◆ **What the task asks**
Filter the records below, keeping only lines with the string "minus".

◆ **Dataset excerpts**
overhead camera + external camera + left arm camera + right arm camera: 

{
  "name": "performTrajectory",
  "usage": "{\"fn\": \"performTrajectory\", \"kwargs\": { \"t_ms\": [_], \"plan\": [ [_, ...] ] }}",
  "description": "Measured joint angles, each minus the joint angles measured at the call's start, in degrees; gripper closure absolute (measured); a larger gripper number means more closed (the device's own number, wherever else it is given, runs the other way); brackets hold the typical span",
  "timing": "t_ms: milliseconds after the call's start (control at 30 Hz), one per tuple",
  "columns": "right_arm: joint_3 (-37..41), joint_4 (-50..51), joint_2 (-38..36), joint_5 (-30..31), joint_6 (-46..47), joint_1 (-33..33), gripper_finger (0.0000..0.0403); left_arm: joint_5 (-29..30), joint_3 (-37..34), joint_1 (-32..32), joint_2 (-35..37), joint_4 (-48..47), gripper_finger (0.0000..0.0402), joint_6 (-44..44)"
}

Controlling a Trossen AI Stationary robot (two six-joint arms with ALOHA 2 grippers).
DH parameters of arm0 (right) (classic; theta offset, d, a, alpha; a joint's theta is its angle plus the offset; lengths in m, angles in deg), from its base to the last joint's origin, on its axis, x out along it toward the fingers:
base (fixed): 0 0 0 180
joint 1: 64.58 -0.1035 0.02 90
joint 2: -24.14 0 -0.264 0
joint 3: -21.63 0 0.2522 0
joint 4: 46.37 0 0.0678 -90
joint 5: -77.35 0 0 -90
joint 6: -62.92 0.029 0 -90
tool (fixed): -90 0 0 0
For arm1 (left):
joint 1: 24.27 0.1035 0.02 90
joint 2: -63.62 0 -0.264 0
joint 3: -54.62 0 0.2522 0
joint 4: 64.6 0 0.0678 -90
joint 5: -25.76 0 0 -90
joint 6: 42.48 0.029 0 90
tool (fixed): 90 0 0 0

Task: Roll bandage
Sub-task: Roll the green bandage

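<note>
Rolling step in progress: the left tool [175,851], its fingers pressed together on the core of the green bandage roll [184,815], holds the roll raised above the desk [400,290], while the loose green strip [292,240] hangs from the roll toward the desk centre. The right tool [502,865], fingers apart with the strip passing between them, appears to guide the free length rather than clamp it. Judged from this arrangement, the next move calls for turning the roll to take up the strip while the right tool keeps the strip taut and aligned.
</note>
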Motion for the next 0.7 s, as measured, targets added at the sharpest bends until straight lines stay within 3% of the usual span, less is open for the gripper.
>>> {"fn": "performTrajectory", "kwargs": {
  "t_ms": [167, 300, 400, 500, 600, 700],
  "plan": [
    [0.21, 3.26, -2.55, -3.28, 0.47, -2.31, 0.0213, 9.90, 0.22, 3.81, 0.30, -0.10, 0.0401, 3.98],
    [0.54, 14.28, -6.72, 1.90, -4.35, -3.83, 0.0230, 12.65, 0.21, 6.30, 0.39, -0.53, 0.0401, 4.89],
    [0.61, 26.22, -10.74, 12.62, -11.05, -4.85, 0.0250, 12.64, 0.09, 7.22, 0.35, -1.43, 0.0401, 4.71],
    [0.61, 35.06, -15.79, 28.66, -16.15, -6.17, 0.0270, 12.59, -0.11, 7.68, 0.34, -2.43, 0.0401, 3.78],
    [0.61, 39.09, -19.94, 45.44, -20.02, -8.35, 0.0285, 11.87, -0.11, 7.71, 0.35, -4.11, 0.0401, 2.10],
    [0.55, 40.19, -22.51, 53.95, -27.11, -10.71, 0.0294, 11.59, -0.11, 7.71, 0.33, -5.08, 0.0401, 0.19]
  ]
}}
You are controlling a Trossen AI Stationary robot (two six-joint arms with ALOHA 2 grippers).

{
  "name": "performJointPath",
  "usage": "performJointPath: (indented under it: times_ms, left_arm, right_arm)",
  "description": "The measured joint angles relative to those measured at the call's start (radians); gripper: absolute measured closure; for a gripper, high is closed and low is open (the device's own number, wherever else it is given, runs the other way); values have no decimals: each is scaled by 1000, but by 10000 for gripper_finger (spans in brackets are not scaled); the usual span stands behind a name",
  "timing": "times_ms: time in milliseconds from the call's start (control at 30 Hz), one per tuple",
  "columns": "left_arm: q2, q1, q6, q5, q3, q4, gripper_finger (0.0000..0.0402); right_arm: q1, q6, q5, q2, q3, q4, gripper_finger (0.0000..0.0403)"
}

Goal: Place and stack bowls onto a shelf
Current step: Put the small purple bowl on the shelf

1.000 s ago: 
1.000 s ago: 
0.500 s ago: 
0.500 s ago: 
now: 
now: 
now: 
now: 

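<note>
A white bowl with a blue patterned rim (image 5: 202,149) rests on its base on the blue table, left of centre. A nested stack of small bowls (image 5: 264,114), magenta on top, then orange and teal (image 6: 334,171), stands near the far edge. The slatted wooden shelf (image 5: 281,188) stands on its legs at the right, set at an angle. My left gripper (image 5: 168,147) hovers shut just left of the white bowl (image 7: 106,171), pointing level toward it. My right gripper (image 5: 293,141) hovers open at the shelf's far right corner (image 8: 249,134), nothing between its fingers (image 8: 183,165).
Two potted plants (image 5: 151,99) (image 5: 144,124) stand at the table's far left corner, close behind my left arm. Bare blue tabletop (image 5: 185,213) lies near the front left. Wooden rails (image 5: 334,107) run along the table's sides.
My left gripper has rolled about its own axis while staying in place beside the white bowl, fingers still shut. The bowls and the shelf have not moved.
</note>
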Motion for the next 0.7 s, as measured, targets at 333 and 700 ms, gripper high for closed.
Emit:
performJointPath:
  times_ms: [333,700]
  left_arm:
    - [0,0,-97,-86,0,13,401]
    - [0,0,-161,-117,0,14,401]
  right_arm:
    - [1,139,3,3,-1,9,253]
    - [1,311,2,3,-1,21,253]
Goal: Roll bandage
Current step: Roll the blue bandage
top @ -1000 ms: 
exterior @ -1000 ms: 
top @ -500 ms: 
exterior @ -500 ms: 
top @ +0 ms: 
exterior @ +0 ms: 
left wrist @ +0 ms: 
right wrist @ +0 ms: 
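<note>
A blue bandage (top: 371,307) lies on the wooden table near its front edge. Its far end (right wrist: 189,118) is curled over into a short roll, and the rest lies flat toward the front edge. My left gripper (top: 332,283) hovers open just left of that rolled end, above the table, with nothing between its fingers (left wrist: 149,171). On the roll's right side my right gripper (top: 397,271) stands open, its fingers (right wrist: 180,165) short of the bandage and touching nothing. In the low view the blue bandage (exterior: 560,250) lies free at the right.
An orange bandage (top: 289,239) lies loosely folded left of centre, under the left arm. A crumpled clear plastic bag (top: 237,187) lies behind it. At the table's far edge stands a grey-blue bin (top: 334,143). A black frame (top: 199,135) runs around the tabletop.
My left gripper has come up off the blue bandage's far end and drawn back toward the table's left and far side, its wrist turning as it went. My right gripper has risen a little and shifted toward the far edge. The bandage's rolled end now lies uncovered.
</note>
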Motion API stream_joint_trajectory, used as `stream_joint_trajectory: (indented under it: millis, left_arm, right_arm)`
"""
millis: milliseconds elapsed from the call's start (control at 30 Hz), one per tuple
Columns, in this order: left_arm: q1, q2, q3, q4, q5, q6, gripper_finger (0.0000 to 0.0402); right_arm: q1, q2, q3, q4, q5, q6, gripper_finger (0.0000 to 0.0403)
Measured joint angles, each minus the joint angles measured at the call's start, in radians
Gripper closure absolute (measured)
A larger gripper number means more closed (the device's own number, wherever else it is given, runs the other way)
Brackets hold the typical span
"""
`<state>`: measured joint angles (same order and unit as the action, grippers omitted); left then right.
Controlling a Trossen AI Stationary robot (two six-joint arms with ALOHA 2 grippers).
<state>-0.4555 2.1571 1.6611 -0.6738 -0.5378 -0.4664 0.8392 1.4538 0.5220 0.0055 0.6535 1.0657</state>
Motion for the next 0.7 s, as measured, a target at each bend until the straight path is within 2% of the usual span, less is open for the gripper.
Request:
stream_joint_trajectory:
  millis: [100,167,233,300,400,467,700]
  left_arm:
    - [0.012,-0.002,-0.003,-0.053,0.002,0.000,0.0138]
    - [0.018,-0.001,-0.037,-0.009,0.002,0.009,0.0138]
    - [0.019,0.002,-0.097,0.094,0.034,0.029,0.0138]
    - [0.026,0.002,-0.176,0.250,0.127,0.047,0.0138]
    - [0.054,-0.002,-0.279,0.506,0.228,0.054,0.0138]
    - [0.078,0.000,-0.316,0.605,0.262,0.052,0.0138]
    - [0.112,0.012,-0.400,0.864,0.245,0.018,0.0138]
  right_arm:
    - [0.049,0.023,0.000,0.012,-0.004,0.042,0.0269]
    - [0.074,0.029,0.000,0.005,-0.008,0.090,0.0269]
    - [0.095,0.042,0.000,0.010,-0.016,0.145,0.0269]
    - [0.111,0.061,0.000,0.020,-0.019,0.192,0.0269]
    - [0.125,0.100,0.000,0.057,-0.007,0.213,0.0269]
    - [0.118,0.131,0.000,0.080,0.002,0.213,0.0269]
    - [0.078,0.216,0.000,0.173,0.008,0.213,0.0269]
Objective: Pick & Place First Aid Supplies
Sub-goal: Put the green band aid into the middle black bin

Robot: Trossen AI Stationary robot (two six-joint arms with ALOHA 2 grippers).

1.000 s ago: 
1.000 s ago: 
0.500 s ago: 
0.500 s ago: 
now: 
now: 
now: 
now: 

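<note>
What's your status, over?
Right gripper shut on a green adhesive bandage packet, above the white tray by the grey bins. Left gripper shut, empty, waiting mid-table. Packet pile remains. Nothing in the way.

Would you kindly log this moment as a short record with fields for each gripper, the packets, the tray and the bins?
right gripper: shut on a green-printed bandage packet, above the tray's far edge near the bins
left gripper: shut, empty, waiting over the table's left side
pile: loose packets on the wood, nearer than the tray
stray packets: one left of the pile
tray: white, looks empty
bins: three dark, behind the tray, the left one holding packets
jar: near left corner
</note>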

◆ **Answer for this exercise**
  "description": "Measured joint angles, each minus the joint angles measured at the call's start, in degrees; gripper closure absolute (measured); a larger gripper number means more closed (the device's own number, wherever else it is given, runs the other way); brackets hold the typical span",
Measured joint angles, each minus the joint angles measured at the call's start, in radians

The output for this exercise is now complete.